RELEASE:
Frances Scholz
AMBOY
An artist comes to LA from Cologne. The initial intention was to make a film about Lydia van Vogt, widow of the famous science fiction writer A.E. van Vogt. The intention for the film changes, but fiction remains a foundational context. The artist, following the complex of chance occurrences that is her reality, veers off and becomes entangled in another investigation: a movie about an artist: Amboy.
Amboy is a name shared by a lot of things and an expanding territory of ideas. Amboy is an artist. You haven’t heard of him before. He was born in 1965, thirty miles outside Sacramento. He first showed his art in 1992. Lacking a single unified aesthetic or even conceptual identity, he wears multiple, disparate stylistic ‘hats’ which he has called his “centers of information processing.” If this is an artistic strategy, I call it free-market pastiche. There is a terrible, frenetic, multi-tasking, anxious energy coursing through the manic, scattershot, careless range of Amboy’s art practice, making him a symptomatic, if not anticipatory, figure exposing the deep psychological undercurrents of this bleak neoliberal, venture capital moment in history. As an actual and allegorical figure, he is scared of silence: music frantically fills the sedatephobic breech. He makes one wonder how cynicism can be redeployed for a critical function. Fiction is the sign under which his art is born. Amboy is freshly formed and new on the radar; his history is extra-digital and stubbornly unverifiable.
Amboy is also a place—that much is verifiable. You can look it up on Google maps and drive, or fly, there yourself, but bring your own water. Amboy is a ghost town in the Mojave desert. As such, Amboy represents the mutual imbrication of person and place (ghost and ghost town) in a manner that ultimately reflects on ecologies and the inextricability of a human from his or her environment. Amboy is abandoned and broken but still a sight to see, a beauty to behold. The experience and image of Amboy asks, Is the world over? Is this not what the future already looks like? Time is on Amboy’s side.

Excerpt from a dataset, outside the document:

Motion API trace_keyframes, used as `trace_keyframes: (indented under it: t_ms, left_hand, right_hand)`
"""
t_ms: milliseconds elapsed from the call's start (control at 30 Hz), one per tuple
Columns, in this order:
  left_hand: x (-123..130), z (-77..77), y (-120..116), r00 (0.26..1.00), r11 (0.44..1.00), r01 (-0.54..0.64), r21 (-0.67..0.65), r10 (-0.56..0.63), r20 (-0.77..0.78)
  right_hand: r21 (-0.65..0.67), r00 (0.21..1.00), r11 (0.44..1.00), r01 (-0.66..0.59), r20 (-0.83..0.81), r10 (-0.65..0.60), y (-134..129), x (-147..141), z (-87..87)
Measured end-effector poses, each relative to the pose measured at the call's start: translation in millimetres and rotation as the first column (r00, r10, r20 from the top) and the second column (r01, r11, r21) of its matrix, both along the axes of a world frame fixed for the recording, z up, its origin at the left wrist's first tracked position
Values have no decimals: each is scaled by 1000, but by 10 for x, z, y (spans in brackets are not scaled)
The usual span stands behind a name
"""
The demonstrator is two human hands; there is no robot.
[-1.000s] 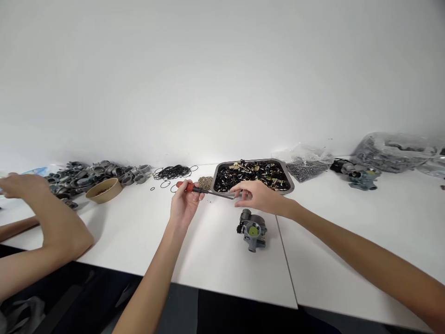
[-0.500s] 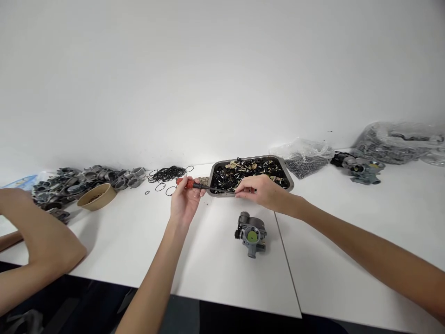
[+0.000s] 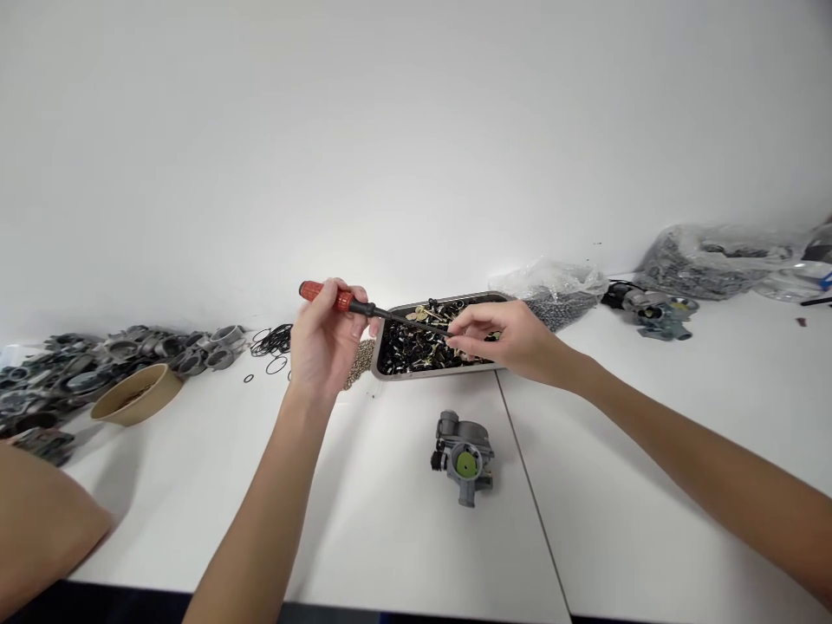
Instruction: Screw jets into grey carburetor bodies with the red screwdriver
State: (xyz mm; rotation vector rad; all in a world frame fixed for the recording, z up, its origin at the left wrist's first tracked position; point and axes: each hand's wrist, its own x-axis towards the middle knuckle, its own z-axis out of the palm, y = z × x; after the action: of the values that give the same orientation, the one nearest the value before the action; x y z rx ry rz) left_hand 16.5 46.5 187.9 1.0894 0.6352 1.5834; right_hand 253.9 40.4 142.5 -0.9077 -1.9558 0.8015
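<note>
White tabletop w/ parts tray: left hand grips red-handled screwdriver above tray; right hand pinches its tip, apparently seating a small screw. Carburetor sits nr tray's front edge; next move likely calls for steady aim.

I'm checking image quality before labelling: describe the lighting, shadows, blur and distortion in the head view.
Head view: even, bright light, with the white wall washed out; soft shadows beside the carburetor and the paper bowl; wide-angle bending curves the table edge; left hand, screwdriver and right hand look fairly sharp.
</note>
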Motion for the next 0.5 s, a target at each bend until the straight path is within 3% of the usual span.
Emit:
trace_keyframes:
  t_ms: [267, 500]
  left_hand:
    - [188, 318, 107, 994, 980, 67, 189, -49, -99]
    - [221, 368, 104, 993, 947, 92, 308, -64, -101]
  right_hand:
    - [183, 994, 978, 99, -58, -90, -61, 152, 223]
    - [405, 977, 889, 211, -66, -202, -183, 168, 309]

But, for our immediate purposes here in the gallery, Amboy is a horror movie. And before that, it is a trailer, a teaser for a horror movie about Amboy. Yes, not-knowing can be very frightening: What is real and what is made up? Is documentation and fiction a false opposition, and if so, what are facts? If the made-up becomes real, or the real turns out to be fictional, is that a sign of successful agency, superpower, or insanity? Scary shit. It has been said, to look is to doubt. It has also been said, by the man himself, “I Amboy or I Amgirl, I destroy the self.” True to the horror genre, death is a theme throughout. Many die and they are female artists; we wonder why and what this portends, or exposes. A range of explanations surely contains science fictional possibilities and conspiracy theories. If, beyond narrative concerns of plot and character, filmic death is always metaphoric, then what really is ending—and what new beginnings (because a living consciousness knows no absolute endings) would we hope for?
- Sarah Lehrer-Graiwer
Frances Scholz (b 1962) lives and works in Cologne, Germany. She is represented by Sprüth Magers gallery.